Describe the bug
A clear and concise description of what the bug is.
ONNX Runtime test after installation has implicit dependency on scipy. Using --skip_onnx_tests was not able to skip all the test.
2019-11-19 18:18:59,488 Build [DEBUG] - Running subprocess in '/tmp/onnxruntime/build/Linux/Debug'
['/usr/bin/python3', '/tmp/onnxruntime/onnxruntime/test/onnx/gen_test_models.py', '--output_dir', 'test_models']
Traceback (most recent call last):
File "/tmp/onnxruntime/onnxruntime/test/onnx/gen_test_models.py", line 12, in <module>
from scipy.spatial import distance
ModuleNotFoundError: No module named 'scipy'
Traceback (most recent call last):
File "/tmp/onnxruntime/tools/ci_build/build.py", line 1043, in <module>
sys.exit(main())
File "/tmp/onnxruntime/tools/ci_build/build.py", line 987, in main
args.use_dnnlibrary)
File "/tmp/onnxruntime/tools/ci_build/build.py", line 610, in run_onnxruntime_tests
run_subprocess([sys.executable, os.path.join(source_dir,'onnxruntime','test','onnx','gen_test_models.py'),'--output_dir','test_models'], cwd=cwd)
File "/tmp/onnxruntime/tools/ci_build/build.py", line 196, in run_subprocess
return subprocess.run(args, cwd=cwd, check=True, stdout=stdout, stderr=stderr, env=my_env, shell=shell)
File "/usr/lib/python3.6/subprocess.py", line 438, in run
output=stdout, stderr=stderr)
subprocess.CalledProcessError: Command '['/usr/bin/python3', '/tmp/onnxruntime/onnxruntime/test/onnx/gen_test_models.py', '--output_dir', 'test_models']' returned non-zero exit status 1.
Urgency
If there are particular important use cases blocked by this or strict project-related timelines, please share more information and dates. If there are no hard deadlines, please specify none.
System information
To Reproduce
Describe steps/code to reproduce the behavior:
$ git clone https://github.com/microsoft/onnxruntime.git
$ cd onnxruntime/
# Select a branch for stable release
$ git checkout rel-1.0.0
# Update Git submodules
$ git submodule update --init --recursive
$ ./build.sh --cuda_home /usr/local/cuda --cudnn_home /usr/lib/x86_64-linux-gnu/ --parallel --use_full_protobuf --build_wheel
$ cd build/Linux/Debug/
$ python ../../../setup.py install
Expected behavior
A clear and concise description of what you expected to happen.
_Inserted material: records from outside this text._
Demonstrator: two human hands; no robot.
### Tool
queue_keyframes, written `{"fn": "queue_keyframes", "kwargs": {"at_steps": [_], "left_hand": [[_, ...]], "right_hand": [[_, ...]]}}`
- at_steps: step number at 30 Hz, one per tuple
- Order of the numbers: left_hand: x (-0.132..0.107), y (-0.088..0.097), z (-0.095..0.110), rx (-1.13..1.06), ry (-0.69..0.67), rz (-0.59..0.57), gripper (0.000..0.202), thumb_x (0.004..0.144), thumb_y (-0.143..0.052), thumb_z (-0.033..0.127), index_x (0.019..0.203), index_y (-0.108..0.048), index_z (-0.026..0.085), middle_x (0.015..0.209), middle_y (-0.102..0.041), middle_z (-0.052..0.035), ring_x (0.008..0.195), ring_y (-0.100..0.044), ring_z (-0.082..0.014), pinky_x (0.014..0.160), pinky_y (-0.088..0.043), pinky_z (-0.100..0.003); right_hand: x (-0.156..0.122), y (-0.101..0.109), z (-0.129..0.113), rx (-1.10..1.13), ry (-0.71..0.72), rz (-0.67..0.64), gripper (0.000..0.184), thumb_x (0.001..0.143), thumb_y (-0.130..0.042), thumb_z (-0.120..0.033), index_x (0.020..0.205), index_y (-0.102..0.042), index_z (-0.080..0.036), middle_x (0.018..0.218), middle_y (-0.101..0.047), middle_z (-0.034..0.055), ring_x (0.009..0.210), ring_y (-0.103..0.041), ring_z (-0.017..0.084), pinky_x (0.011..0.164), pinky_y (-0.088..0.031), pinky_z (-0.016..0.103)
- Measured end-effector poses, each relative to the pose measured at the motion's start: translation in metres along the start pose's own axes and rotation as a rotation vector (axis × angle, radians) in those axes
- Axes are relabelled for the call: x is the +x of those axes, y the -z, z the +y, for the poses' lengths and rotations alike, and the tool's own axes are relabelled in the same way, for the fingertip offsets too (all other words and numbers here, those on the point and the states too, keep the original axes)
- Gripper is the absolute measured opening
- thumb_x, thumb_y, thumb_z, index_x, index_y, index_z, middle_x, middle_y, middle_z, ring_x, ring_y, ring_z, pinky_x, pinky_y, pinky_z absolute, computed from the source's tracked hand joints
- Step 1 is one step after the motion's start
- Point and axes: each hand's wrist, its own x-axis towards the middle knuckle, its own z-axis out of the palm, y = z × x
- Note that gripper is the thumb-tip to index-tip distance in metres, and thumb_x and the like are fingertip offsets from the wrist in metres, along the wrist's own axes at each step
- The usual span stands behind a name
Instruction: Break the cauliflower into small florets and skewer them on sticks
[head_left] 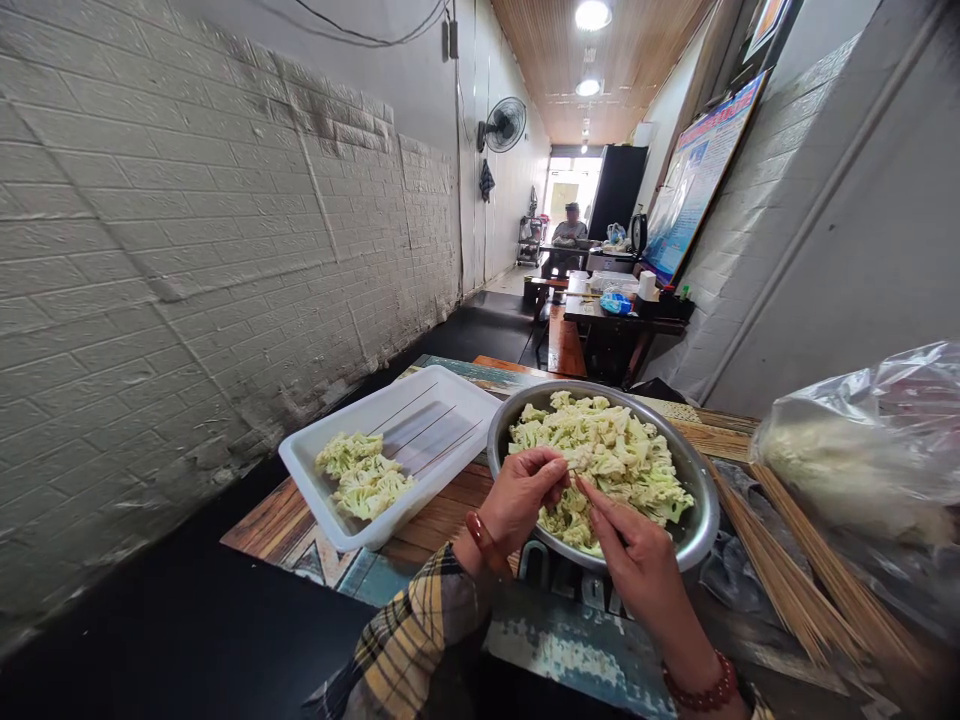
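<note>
Both my hands meet over a metal bowl (705,520) heaped with cut cauliflower (600,430). My left hand (517,495) is pinched at the bowl's near left side, its fingertips on what looks like a small cauliflower floret. Close beside it, my right hand (634,550) has thumb and fingers pressed together; what they grip is too small and hidden to make out. Left of the bowl stands a white plastic tray (442,500). Inside it, cauliflower florets (364,475) sit at the near ends of several thin skewers (424,430).
Bundles of bare wooden skewers (795,570) lie right of the bowl on a dark cloth (739,575). A clear plastic bag (862,440) of pale contents stands beyond them. A brick-patterned wall (225,230) runs along the left. Farther back, a person (571,228) sits behind tables.
</note>
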Motion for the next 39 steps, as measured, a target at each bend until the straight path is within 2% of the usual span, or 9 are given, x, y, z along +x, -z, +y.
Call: {"fn": "queue_keyframes", "kwargs": {"at_steps": [10,25,35,39], "left_hand": [[-0.0001,-0.0012,0.0042,0.023,0.036,-0.042,0.03,0.069,-0.07,0.038,0.063,-0.056,0.012,0.059,-0.053,0.0007,0.046,-0.039,-0.0039,0.045,-0.026,-0.019],[-0.0001,-0.0045,0.0042,0.142,0.054,-0.069,0.031,0.069,-0.068,0.041,0.061,-0.057,0.013,0.057,-0.052,0.0012,0.045,-0.039,-0.0042,0.043,-0.026,-0.019],[-0.0003,-0.0035,0.0019,0.219,0.022,-0.101,0.028,0.073,-0.064,0.039,0.062,-0.058,0.013,0.057,-0.053,0.001,0.043,-0.042,-0.0052,0.045,-0.032,-0.021],[-0.0009,-0.0067,0.0026,0.248,-0.02,-0.083,0.029,0.075,-0.061,0.038,0.06,-0.058,0.013,0.056,-0.052,0.0006,0.045,-0.043,-0.006,0.046,-0.031,-0.021]], "right_hand": [[-0.0011,-0.0005,0.0049,-0.001,-0.005,0.014,0.033,0.092,-0.046,-0.029,0.119,-0.064,-0.023,0.117,-0.067,0.0058,0.107,-0.063,0.022,0.094,-0.051,0.04],[-0.0015,-0.003,0.0033,-0.037,-0.03,0.105,0.029,0.09,-0.049,-0.03,0.108,-0.07,-0.021,0.107,-0.072,0.0082,0.096,-0.068,0.023,0.087,-0.055,0.04],[-0.0006,-0.002,0.0027,-0.05,-0.054,0.116,0.029,0.09,-0.05,-0.034,0.104,-0.072,-0.021,0.103,-0.073,0.008,0.093,-0.069,0.024,0.084,-0.056,0.041],[0.0002,-0.0006,0.0011,-0.016,-0.071,0.083,0.03,0.089,-0.049,-0.035,0.105,-0.071,-0.021,0.105,-0.072,0.0081,0.095,-0.069,0.025,0.084,-0.056,0.04]]}}
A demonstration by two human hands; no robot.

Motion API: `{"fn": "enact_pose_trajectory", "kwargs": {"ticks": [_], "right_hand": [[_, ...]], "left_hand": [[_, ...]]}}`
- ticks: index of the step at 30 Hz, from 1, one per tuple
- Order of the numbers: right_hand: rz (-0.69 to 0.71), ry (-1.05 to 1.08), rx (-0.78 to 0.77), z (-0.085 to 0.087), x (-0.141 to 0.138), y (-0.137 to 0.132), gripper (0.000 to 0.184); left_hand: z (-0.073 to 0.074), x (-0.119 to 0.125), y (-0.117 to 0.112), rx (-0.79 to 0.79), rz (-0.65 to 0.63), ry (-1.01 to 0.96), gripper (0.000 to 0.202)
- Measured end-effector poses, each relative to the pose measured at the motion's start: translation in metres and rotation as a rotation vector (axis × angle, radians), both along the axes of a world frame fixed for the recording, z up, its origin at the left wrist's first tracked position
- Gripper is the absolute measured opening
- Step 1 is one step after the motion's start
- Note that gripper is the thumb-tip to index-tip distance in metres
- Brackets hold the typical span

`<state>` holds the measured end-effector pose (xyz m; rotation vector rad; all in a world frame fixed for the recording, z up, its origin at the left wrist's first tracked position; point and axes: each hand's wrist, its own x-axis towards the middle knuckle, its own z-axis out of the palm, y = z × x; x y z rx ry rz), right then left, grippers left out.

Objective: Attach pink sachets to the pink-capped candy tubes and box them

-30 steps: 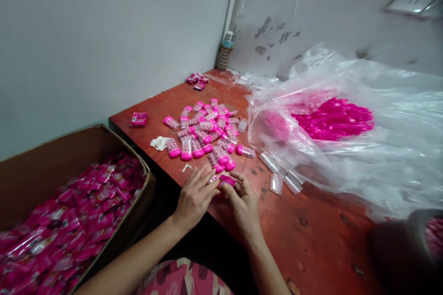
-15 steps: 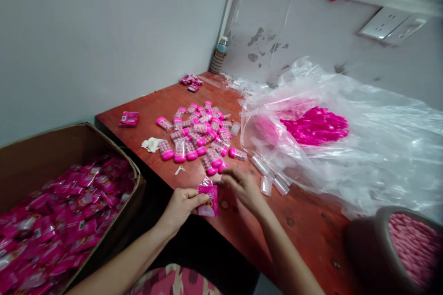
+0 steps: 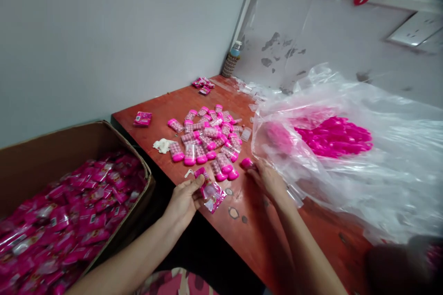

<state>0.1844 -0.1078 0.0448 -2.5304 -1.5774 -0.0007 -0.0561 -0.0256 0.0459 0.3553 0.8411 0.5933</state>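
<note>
L hand [image 3: 185, 199] is seen closed on a pink sachet [image 3: 212, 190], pinched betw. thumb & fingers at its upper end. It's held just over the near edge of the red table [image 3: 249, 235], tilted now w/ the lower end slanting off to the right. 0.5 s ago it was held up flat, face to the camera. R hand [image 3: 269, 179] has been moved off. Earlier it was hovering right beside the sachet; now it's stretched out to the right, fingertips laid at a lone pink-capped vial [image 3: 247, 162]. That vial lies on the table by the edge of the big clear plastic bag [image 3: 380, 170]; whether it's actually gripped can't be told. So the hands are apart, where 1 s ago they were pressed together over the sachet. The pile of filled vials [image 3: 207, 136] behind is left as it was, likewise the cardboard box [image 3: 69, 147] of pink packs at left.
</note>
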Motion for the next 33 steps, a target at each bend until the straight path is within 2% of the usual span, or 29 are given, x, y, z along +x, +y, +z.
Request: {"fn": "enact_pose_trajectory", "kwargs": {"ticks": [4, 8, 11, 13, 15, 17, 19, 21, 23, 25, 33], "right_hand": [[-0.021, 0.163, 0.029, -0.006, -0.023, -0.029, 0.034], [-0.01, -0.016, 0.051, -0.011, -0.036, -0.044, 0.042], [0.056, -0.086, 0.033, -0.014, -0.034, -0.044, 0.027], [0.052, -0.077, 0.069, -0.014, -0.036, -0.042, 0.018], [-0.001, 0.067, 0.161, -0.011, -0.048, -0.041, 0.018], [-0.074, 0.395, 0.256, -0.006, -0.072, -0.044, 0.022], [-0.116, 0.832, 0.314, 0.0, -0.104, -0.047, 0.027], [-0.143, 1.102, 0.34, 0.002, -0.133, -0.048, 0.028], [-0.168, 1.189, 0.357, 0.0, -0.152, -0.047, 0.029], [-0.19, 1.188, 0.381, -0.004, -0.16, -0.044, 0.03], [-0.186, 1.173, 0.448, -0.016, -0.16, -0.04, 0.028]], "left_hand": [[0.002, 0.01, 0.005, -0.041, 0.048, -0.052, 0.014], [0.003, 0.013, 0.004, -0.056, 0.079, -0.053, 0.011], [0.004, 0.015, 0.001, -0.081, 0.105, -0.055, 0.009], [0.004, 0.016, -0.001, -0.097, 0.129, -0.063, 0.009], [0.004, 0.018, -0.001, -0.115, 0.152, -0.066, 0.01], [0.002, 0.019, -0.001, -0.123, 0.17, -0.077, 0.011], [-0.001, 0.021, -0.001, -0.119, 0.178, -0.09, 0.011], [-0.003, 0.023, -0.002, -0.115, 0.176, -0.105, 0.011], [-0.004, 0.024, -0.004, -0.119, 0.165, -0.121, 0.01], [-0.005, 0.025, -0.007, -0.115, 0.149, -0.14, 0.009], [-0.008, 0.025, -0.01, -0.066, 0.123, -0.132, 0.014]]}}
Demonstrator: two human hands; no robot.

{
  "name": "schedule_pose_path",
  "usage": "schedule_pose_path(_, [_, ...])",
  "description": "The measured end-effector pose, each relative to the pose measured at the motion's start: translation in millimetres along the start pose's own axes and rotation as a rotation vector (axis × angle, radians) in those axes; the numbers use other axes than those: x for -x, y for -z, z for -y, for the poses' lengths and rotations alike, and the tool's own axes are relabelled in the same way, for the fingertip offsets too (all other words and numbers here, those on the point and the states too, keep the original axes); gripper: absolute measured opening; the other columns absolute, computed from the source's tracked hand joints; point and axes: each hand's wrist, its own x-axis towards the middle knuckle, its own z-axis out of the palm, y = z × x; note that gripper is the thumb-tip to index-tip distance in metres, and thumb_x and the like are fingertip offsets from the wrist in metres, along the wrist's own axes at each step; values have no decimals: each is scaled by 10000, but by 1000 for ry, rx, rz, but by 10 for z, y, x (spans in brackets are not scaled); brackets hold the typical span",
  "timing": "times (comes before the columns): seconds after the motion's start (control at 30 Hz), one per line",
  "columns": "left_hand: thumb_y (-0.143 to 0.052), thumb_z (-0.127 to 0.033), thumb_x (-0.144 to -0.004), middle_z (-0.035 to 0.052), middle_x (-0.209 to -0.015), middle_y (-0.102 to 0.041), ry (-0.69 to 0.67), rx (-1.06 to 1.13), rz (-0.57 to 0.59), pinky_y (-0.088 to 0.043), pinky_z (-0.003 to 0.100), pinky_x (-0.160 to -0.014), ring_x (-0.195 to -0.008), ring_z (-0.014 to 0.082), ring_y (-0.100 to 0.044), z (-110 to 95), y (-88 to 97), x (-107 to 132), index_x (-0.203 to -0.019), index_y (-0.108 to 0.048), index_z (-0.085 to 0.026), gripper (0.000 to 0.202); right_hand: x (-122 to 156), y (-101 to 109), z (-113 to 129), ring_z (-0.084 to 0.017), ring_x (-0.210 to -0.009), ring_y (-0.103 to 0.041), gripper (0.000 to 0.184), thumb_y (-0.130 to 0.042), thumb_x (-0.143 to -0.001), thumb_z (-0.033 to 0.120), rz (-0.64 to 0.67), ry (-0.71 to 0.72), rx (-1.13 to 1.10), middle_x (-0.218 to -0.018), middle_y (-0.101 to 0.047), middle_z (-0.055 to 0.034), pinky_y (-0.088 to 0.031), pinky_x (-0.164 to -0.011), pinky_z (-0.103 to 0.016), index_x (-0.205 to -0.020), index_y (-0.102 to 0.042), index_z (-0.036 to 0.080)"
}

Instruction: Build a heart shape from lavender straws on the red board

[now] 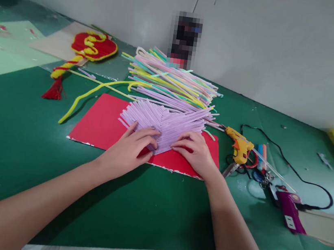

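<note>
A lavender panel of pipe cleaners (166, 127), laid side by side in a V-shaped pattern, lies on a red board (94, 117) with frayed white edges. At the panel's lower left edge is my left hand (133, 145), fingers bent and thumb beneath them, gripping it. My right hand (196, 151) holds the lower right edge, its fingertips pressed together there. The panel narrows to a point between the two hands. Just behind it lies a pile of loose pipe cleaners (173, 80) in pink, yellow, teal and lavender.
A yellow hot glue gun (240, 145) lies to the right, near scissors (230, 169) and a purple power strip (291, 211). Back left is a red and yellow fan-shaped craft (94, 47) with a tassel. One long yellow pipe cleaner (87, 94) curves across the green table (112, 212).
</note>
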Motion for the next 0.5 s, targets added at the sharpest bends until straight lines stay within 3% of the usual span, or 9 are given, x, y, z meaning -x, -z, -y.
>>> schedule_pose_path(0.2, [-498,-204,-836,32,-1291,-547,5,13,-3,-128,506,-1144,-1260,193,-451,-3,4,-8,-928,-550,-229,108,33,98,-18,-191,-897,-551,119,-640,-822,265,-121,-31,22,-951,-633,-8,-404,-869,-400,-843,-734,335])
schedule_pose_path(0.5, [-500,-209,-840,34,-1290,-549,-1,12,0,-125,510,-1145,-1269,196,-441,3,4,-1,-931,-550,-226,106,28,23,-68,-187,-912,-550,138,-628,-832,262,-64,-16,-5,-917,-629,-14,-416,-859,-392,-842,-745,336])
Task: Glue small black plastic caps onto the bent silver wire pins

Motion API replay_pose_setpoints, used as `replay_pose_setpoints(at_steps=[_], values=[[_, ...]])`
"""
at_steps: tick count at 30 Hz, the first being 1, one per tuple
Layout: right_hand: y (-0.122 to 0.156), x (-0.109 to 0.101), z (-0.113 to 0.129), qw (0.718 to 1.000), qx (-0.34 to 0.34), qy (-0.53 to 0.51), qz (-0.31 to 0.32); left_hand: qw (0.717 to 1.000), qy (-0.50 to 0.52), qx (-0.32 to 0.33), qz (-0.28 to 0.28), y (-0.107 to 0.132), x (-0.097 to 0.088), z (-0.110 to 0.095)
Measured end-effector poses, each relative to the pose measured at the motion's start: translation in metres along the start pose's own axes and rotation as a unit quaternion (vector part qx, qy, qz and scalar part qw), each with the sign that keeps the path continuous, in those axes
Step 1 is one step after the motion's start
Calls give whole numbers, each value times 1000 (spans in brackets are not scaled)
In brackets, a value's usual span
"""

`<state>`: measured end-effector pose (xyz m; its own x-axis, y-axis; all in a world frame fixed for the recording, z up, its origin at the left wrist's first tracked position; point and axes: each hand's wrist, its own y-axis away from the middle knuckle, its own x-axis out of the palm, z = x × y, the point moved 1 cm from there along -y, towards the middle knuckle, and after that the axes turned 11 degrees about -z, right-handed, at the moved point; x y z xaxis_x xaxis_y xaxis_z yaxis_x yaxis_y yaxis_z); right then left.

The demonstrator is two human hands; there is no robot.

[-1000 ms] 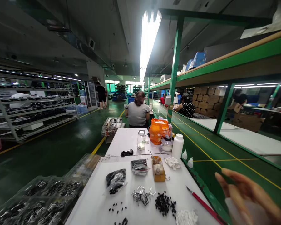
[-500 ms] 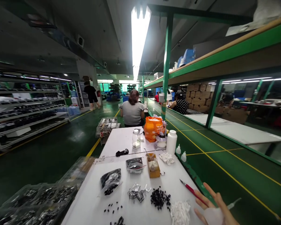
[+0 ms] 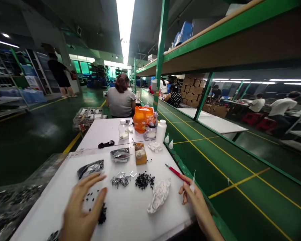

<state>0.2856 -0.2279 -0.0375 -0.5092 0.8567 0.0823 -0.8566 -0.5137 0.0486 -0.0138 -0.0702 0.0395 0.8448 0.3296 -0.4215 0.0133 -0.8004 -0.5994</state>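
The right hand (image 3: 193, 198) grips one white dropper (image 3: 193, 183), long axis and nozzle toward 12 o'clock; one red knife (image 3: 175, 171) points to 10. The left hand (image 3: 83, 207) gapes wide.

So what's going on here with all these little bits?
Somebody's working at a white table. The right hand holds a small pale bottle with a thin tip, beside a red-handled tool. The left hand is open over some little black pieces; I can't tell if it touches any. Crumpled white paper lies between the hands, near a bigger heap of black bits and some bent metal pieces.
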Motion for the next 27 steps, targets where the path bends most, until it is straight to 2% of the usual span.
replay_pose_setpoints(at_steps=[4, 8, 11, 15, 19, 21, 24, 27], values=[[-4, -4, -2, 999, -14, 48, 6, 991, 34, 61, 117, 25, 48, -9], [6, -13, -5, 995, -22, 93, -14, 969, 56, 134, 199, 47, 87, -41], [19, -17, -8, 991, -29, 126, -25, 960, 56, 160, 224, 58, 105, -61], [29, -13, -18, 986, -29, 160, -30, 954, 46, 162, 246, 68, 129, -70], [17, -6, -19, 985, -38, 157, -56, 953, 50, 134, 268, 75, 151, -72], [9, -3, -14, 986, -46, 146, -64, 953, 72, 105, 275, 76, 156, -74], [5, 2, -4, 988, -57, 125, -63, 949, 138, 33, 281, 73, 151, -78], [12, 12, 3, 992, -55, 100, -49, 925, 222, -69, 302, 65, 138, -80]])
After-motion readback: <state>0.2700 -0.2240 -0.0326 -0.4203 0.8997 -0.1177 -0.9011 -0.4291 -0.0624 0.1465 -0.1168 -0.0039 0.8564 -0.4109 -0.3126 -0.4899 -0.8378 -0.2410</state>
Dependency should be handled by the installation package instead of the user. The user should not have seen such errors during installation.
Screenshots
If applicable, add screenshots to help explain your problem.
Additional context
Add any other context about the problem here. If the issue is about a particular model, please share the model details as well to facilitate debugging.
Even with the scipy installed, more uninstalled dependencies were reflected. How can I build the wheel correctly? Thanks.
2019-11-19 18:42:27,098 Build [DEBUG] - Running subprocess in '/tmp/onnxruntime/build/Linux/Debug'
['/usr/bin/python3', '/tmp/onnxruntime/onnxruntime/test/onnx/gen_test_models.py', '--output_dir', 'test_models']
2019-11-19 18:42:31,371 Build [DEBUG] - Running subprocess in '/tmp/onnxruntime/build/Linux/Debug'
['/tmp/onnxruntime/build/Linux/Debug/onnx_test_runner', 'test_models']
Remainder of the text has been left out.